Agricultural Research Service

Title: Construction of Infectious Clones for Double Stranded DNA Viruses of Plants Using Citrus Yellow Mosaic Cirus As An Example

Authors
item Huang, Qi
item Hartung, John

Submitted to: Methods in Molecular Biology
Publication Type: Book / Chapter
Publication Acceptance Date: November 2, 2007
Publication Date: December 3, 2007
Citation: Huang, Q., Hartung, J.S. 2007. Construction of infectious clones for double stranded dna viruses of plants using citrus yellow mosaic cirus as an example. Methods in Molecular Biology. 451:525-534.

Interpretive Summary: In order to control diseases caused by plant viruses, researchers must understand the mechanisms used by the virus to infect, replicate and induce symptoms in plants. By using full length infectious clones of the virus, mutants can be created and used to follow these events in plants. This article describes the procedures needed to produce a full length, infectious clone of a double stranded DNA virus. Researchers in the plant virology field will find this information helpful to advance their own research projects.
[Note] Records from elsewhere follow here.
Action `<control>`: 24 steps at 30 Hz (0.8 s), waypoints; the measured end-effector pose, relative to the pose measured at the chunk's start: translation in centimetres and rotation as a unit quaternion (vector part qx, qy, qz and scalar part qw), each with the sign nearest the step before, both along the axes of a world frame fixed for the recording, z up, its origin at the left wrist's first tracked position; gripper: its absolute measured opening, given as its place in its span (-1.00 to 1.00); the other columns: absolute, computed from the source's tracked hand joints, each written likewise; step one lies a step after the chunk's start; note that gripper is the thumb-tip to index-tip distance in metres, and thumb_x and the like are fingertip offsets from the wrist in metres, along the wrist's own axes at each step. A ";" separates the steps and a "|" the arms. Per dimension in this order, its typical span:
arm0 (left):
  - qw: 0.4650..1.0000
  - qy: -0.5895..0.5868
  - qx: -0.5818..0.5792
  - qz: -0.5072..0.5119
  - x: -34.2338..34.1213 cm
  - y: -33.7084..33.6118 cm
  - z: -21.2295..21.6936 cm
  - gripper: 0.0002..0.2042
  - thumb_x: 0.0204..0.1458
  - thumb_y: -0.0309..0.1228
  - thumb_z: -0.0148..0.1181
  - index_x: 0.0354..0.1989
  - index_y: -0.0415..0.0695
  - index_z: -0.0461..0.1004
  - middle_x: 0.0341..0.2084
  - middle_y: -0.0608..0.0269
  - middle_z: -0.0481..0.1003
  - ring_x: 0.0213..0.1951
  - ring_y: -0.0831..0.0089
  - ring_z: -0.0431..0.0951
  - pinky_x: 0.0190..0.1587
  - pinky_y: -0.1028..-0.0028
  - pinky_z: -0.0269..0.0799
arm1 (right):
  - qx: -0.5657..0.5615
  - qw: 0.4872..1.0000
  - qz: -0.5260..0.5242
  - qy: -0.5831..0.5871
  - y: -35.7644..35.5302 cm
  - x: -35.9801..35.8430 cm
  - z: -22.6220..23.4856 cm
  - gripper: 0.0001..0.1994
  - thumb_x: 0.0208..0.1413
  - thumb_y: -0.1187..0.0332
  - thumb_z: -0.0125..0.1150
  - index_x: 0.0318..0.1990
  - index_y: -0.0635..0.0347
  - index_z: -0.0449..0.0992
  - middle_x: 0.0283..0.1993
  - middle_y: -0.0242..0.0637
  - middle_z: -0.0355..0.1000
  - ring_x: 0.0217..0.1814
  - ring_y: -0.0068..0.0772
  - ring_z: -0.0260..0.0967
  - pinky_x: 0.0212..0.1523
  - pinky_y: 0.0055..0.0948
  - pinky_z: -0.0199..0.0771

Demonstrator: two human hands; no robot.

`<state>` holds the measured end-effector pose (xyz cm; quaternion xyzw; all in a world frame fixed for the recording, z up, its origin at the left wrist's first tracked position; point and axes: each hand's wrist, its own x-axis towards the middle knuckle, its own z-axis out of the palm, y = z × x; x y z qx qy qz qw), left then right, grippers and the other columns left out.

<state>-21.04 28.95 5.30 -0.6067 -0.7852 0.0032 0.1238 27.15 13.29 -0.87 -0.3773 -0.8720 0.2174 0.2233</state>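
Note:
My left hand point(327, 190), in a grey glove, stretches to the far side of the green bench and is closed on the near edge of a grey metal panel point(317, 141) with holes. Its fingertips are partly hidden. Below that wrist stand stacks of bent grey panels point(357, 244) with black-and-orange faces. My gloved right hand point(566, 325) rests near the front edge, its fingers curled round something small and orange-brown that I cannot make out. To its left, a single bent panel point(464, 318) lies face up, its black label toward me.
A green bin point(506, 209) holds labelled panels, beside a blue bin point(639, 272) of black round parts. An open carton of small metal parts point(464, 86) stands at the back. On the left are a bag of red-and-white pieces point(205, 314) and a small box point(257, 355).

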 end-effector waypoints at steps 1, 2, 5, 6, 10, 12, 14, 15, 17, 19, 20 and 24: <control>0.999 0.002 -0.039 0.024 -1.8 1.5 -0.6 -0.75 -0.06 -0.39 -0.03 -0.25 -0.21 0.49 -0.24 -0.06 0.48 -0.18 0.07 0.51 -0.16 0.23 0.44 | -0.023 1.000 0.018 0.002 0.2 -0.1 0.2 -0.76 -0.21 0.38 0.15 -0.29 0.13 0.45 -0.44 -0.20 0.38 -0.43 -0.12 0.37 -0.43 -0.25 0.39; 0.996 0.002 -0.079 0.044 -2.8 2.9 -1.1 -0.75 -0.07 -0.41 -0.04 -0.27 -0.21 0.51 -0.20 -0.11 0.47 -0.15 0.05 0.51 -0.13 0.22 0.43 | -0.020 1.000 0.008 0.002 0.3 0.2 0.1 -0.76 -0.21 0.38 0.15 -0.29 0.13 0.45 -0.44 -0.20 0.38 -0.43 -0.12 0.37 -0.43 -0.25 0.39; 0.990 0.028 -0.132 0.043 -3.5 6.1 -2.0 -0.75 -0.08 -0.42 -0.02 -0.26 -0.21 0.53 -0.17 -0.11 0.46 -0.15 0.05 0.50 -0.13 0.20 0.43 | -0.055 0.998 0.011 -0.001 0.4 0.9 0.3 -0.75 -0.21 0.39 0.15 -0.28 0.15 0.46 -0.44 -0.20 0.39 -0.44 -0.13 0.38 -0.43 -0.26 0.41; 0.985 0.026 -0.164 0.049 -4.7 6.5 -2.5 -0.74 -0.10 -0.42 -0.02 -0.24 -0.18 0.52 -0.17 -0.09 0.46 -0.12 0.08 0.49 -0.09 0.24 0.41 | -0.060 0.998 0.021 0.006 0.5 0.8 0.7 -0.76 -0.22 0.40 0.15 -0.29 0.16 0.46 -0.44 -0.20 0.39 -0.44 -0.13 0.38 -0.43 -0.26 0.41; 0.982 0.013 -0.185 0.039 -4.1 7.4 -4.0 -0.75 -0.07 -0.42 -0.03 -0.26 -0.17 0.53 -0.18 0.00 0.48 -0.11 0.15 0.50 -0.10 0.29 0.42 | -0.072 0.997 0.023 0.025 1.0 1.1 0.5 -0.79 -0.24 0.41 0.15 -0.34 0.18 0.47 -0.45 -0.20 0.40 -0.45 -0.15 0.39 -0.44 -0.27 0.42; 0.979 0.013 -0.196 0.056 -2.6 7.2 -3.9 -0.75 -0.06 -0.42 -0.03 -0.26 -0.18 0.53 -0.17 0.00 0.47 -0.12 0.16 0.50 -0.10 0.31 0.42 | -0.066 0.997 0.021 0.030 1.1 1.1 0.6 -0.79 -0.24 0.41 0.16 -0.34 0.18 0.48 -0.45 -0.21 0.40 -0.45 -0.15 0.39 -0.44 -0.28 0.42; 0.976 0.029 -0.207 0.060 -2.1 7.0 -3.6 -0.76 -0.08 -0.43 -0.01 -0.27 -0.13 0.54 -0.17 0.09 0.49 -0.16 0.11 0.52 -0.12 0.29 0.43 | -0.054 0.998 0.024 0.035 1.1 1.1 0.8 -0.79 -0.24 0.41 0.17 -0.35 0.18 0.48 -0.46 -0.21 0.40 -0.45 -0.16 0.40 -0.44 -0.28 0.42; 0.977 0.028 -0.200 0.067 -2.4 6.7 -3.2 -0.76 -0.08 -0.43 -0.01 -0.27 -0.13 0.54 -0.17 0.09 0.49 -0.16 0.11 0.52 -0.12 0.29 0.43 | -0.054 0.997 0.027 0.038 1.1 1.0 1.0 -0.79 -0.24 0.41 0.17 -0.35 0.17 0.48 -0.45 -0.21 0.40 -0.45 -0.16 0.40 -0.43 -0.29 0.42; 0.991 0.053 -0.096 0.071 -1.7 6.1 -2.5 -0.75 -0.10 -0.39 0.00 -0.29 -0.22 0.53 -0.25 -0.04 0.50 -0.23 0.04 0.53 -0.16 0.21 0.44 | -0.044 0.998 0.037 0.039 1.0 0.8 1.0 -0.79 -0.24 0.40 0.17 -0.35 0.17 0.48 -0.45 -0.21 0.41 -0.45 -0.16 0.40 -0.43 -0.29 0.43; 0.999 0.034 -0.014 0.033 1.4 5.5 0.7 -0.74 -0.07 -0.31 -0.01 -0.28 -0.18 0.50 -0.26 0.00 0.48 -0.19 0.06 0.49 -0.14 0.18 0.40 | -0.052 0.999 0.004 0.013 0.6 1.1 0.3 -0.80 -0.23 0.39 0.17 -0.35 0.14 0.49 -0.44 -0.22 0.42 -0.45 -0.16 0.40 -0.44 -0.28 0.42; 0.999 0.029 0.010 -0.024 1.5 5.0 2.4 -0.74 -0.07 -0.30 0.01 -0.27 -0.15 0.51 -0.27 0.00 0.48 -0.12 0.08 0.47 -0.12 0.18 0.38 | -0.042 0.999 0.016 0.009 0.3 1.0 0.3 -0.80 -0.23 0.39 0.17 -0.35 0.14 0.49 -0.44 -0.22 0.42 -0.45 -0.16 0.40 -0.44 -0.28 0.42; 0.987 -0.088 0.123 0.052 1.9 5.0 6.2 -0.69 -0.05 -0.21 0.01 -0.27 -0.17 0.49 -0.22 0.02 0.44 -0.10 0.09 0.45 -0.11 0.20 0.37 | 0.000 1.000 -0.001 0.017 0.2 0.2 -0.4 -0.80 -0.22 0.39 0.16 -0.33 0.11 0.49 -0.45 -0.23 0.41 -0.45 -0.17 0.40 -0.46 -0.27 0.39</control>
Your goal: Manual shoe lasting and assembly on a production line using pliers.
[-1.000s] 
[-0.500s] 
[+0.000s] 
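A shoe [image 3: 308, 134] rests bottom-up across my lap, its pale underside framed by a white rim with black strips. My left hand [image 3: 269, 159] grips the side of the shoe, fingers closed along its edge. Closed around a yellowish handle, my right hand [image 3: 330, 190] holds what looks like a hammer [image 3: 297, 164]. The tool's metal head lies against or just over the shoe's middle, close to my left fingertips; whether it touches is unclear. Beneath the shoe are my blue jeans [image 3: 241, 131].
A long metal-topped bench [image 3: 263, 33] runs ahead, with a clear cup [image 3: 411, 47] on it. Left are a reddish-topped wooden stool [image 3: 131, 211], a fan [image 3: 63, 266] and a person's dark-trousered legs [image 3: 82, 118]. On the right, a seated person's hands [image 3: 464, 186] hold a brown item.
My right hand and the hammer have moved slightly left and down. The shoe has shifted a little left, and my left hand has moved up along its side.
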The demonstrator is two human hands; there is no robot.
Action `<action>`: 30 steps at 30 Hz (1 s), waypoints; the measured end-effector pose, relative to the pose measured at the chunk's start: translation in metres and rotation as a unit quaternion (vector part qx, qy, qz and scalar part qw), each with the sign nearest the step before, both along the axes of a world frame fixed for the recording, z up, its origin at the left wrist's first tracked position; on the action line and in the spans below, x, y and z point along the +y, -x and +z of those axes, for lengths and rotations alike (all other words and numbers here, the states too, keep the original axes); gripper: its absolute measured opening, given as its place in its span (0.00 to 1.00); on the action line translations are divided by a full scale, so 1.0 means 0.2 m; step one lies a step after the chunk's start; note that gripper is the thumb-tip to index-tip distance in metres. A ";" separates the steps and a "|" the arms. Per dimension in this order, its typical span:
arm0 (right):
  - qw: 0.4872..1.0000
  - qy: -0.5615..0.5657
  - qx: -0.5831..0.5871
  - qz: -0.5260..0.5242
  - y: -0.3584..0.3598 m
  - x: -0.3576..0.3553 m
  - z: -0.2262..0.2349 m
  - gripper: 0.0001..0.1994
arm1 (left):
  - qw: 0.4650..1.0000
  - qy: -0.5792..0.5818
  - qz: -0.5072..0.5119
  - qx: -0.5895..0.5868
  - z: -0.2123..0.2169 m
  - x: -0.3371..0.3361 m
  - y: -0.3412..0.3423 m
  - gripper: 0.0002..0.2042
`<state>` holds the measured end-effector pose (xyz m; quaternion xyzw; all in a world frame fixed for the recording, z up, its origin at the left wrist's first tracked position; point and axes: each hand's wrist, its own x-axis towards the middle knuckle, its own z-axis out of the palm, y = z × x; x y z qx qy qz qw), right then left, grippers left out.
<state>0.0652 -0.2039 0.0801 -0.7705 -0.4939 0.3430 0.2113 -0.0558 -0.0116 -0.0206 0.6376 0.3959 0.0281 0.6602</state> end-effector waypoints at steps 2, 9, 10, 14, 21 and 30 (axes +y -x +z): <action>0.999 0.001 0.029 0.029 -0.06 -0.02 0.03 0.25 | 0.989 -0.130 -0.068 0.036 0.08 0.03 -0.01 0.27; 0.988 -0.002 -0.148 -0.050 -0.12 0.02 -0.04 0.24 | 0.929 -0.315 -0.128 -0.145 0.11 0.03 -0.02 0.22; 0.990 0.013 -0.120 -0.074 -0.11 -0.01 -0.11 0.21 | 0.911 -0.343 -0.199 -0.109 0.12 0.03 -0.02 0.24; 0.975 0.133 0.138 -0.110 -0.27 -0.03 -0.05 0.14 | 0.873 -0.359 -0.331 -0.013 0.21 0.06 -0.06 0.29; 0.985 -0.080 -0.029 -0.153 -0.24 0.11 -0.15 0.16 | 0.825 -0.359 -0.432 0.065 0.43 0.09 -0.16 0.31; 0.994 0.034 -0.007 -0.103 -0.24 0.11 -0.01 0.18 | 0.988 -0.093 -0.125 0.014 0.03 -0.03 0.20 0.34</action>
Technical Abstract: Double-stranded DNA (dsDNA) viruses of plants are believed to be plant pararetroviruses. Their genome is replicated by reverse transcription of a larger than unit length terminally redundant RNA transcript of the viral genomic DNA using the virus-encoded replicase. In order to produce a cloned, infectious viral genome, the clone must be constructed in a binary vector and be longer than the full, unit-length viral genome. The clone can then be transferred by Agrobacterium-assisted inoculation into a suitable host plant to induce virus infection.